Several local community organizations have joined forces to create the Central New York Coalition for Immigration Reform. This group will push a comprehensive immigration reform agenda, with an emphasis towards towards family unity, an improved visa system, and a path to eventual citizenship for undocumented immigrants living in this country now. It's the only hope one undocumented immigrant who lives in Syracuse has of staying in this country.
Arely Tomas is from Guatamala. She found her way to Syracuse after being caught by immigration authorities in Arizona five years ago. She never turned up for a court date, so has lived since then in Syracuse with a deportation order over her head, taking care of her three U.S.-born children, two of whom attend Syracuse schools, while her husband, who has his own immigration issues, works. It all fell apart in January.
"They were driving to Ithaca, and the New York state trooper stopped them for an expired registration, and the New York state trooper, even though she wasn't doing anything and was a passenger, they questioned her and turned her over to immigration," said Rebecca Fuentes, who translates for Tomas, who doesn't speak English.

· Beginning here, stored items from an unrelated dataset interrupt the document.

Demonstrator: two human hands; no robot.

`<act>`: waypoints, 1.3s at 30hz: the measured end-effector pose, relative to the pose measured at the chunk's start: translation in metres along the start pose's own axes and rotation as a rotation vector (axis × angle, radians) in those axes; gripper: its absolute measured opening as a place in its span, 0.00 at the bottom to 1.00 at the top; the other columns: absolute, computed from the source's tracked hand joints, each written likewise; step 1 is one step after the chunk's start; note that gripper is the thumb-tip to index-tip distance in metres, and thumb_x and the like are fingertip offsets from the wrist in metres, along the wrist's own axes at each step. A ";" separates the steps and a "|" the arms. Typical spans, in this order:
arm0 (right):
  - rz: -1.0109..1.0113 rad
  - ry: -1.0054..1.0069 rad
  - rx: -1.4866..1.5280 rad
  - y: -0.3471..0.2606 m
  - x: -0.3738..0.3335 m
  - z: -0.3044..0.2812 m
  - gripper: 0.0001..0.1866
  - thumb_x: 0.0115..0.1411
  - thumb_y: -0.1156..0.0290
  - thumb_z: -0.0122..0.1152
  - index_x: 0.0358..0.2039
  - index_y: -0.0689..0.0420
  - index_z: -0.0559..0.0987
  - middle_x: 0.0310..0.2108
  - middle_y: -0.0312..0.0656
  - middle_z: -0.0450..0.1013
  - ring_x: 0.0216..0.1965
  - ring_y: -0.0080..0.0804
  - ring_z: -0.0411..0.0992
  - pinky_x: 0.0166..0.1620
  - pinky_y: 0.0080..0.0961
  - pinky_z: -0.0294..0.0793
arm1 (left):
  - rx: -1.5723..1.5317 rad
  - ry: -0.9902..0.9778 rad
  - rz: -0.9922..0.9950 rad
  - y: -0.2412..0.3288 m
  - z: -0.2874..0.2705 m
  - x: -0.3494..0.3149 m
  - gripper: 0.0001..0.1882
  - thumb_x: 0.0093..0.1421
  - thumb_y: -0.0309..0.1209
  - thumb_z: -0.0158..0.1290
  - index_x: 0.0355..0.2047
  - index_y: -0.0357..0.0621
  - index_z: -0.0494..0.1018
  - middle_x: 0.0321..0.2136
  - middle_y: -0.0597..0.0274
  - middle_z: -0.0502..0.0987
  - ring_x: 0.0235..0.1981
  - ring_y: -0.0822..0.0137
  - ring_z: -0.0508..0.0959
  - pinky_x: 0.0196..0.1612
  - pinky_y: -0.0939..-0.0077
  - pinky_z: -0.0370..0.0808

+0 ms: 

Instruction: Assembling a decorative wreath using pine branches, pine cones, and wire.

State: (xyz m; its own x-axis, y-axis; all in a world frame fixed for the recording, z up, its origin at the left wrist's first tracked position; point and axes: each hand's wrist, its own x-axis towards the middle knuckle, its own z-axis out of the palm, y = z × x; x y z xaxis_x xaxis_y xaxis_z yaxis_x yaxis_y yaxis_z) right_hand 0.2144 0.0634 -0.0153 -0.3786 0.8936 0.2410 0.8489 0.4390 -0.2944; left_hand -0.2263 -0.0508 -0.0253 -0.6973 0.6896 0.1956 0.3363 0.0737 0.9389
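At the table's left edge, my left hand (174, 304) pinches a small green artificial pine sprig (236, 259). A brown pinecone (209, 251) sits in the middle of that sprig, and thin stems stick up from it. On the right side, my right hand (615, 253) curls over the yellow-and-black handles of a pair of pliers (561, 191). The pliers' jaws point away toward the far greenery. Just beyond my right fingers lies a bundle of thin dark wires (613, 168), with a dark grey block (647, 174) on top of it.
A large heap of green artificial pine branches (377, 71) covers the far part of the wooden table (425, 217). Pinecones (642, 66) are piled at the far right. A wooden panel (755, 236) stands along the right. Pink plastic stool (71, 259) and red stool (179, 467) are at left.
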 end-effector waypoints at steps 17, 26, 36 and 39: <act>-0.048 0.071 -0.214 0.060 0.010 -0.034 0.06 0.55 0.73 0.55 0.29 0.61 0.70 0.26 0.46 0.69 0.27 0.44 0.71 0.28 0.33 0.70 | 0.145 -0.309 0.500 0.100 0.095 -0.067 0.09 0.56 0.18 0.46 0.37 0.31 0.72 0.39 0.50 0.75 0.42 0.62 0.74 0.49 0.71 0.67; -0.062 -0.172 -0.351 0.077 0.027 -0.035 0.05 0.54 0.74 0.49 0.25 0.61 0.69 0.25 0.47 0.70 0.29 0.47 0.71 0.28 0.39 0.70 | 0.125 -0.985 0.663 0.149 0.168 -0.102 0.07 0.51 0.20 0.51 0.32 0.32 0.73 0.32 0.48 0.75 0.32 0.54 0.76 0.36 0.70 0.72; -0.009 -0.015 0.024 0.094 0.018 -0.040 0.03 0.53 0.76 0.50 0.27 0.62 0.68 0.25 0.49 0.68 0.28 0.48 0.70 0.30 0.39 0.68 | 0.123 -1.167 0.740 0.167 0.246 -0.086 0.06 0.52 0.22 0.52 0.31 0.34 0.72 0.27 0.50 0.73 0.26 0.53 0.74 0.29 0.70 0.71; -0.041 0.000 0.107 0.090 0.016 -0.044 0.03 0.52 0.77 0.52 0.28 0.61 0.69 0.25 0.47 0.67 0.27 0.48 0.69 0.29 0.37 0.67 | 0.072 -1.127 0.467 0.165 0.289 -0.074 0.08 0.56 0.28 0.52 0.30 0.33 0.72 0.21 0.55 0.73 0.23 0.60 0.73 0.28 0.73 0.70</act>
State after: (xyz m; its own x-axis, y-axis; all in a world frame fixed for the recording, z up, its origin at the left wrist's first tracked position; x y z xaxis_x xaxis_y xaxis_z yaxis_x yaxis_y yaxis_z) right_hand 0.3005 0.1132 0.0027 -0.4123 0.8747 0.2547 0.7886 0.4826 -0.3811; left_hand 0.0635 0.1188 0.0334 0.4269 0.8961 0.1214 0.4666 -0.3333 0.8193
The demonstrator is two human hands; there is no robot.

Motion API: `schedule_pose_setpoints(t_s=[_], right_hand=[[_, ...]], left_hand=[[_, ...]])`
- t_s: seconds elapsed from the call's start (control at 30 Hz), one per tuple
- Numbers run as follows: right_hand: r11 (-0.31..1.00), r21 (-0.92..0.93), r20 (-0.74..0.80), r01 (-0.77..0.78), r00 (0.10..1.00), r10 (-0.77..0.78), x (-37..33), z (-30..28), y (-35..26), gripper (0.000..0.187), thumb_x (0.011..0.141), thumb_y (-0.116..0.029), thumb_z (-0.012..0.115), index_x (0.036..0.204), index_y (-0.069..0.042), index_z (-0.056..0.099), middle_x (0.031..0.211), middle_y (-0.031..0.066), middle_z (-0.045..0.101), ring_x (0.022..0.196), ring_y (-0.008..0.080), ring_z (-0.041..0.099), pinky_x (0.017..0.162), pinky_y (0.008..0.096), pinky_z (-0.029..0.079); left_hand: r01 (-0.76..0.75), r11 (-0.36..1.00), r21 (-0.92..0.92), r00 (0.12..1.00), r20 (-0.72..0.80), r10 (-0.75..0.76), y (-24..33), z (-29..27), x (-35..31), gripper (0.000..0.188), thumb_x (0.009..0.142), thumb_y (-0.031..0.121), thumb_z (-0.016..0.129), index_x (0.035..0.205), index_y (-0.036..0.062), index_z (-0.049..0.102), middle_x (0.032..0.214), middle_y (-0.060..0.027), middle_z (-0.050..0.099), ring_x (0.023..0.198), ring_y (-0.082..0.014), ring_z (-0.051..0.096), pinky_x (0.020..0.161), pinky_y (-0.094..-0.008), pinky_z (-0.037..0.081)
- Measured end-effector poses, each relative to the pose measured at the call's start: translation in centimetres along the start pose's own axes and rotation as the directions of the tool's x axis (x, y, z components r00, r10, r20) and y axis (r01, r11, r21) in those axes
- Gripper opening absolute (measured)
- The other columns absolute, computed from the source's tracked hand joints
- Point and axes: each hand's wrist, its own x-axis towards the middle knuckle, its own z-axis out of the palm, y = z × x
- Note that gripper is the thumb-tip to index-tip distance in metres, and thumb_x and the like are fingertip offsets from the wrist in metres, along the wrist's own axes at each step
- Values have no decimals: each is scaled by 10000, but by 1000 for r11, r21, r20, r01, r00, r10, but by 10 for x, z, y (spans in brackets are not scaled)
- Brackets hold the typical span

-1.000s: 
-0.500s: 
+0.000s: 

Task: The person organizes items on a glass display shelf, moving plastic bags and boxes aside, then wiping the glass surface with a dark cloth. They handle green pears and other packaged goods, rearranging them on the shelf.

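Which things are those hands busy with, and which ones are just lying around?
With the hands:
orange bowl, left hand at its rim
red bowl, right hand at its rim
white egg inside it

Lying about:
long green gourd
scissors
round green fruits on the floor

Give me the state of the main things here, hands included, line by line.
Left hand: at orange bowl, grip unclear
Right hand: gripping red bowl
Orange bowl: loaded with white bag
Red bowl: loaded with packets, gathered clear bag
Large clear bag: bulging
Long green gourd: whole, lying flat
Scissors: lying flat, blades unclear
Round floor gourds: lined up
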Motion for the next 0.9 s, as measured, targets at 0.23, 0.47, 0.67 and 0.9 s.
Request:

Fuentes, an immigration reform advocate, says Tomas isn't the only undocumented immigrant living in the shadows in Syracuse.
"I think it's hundreds of people in our community, and we're not even talking about farm workers and dairy workers. They are the backbone of our industry here," she said.
Advocates of this new Coalition for Immigration Reform will lobby for a comprehensive immigration reform plan, that focuses less on boarder patrols, and more on providing a path to citizenship for people like Tomas.
"We don't' need more enforcement of immigration and getting people in jail. That's not getting us anywhere. We really have to have comprehensive, humane reform that affirms dignity of the people," said Fuentes.
In the meantime, Tomas has another court date in May, and expects ultimately to be deported back to Guatamala, a country that she says is difficult to live in, because of poverty and violence. When that happens, though, is what she's thinking about now.
"One of the things that is very important for Arely and her family is that her two little children, who are in pre-k and first grade, she wants them to finish their school year. That's very, very important. The children love going to school."
Fuentes is spearheading a petition drive she hopes will convince a the government to at least delay that deportation until June.
And activists launching this coalition say Tomas' situation is far from uncommon. Ruth Beltran, of the League of Latin American Citizens, says immigration reform must focus on the family.
"We do not have the right to separate parents from their children. We do not have the right to separate families. As a mother, could you just imagine the pain of seeing your child being taken away to foster care?" Beltran asked.
Beltran says that happens in many cases where parents are undocumented, and children are U.S. citizens.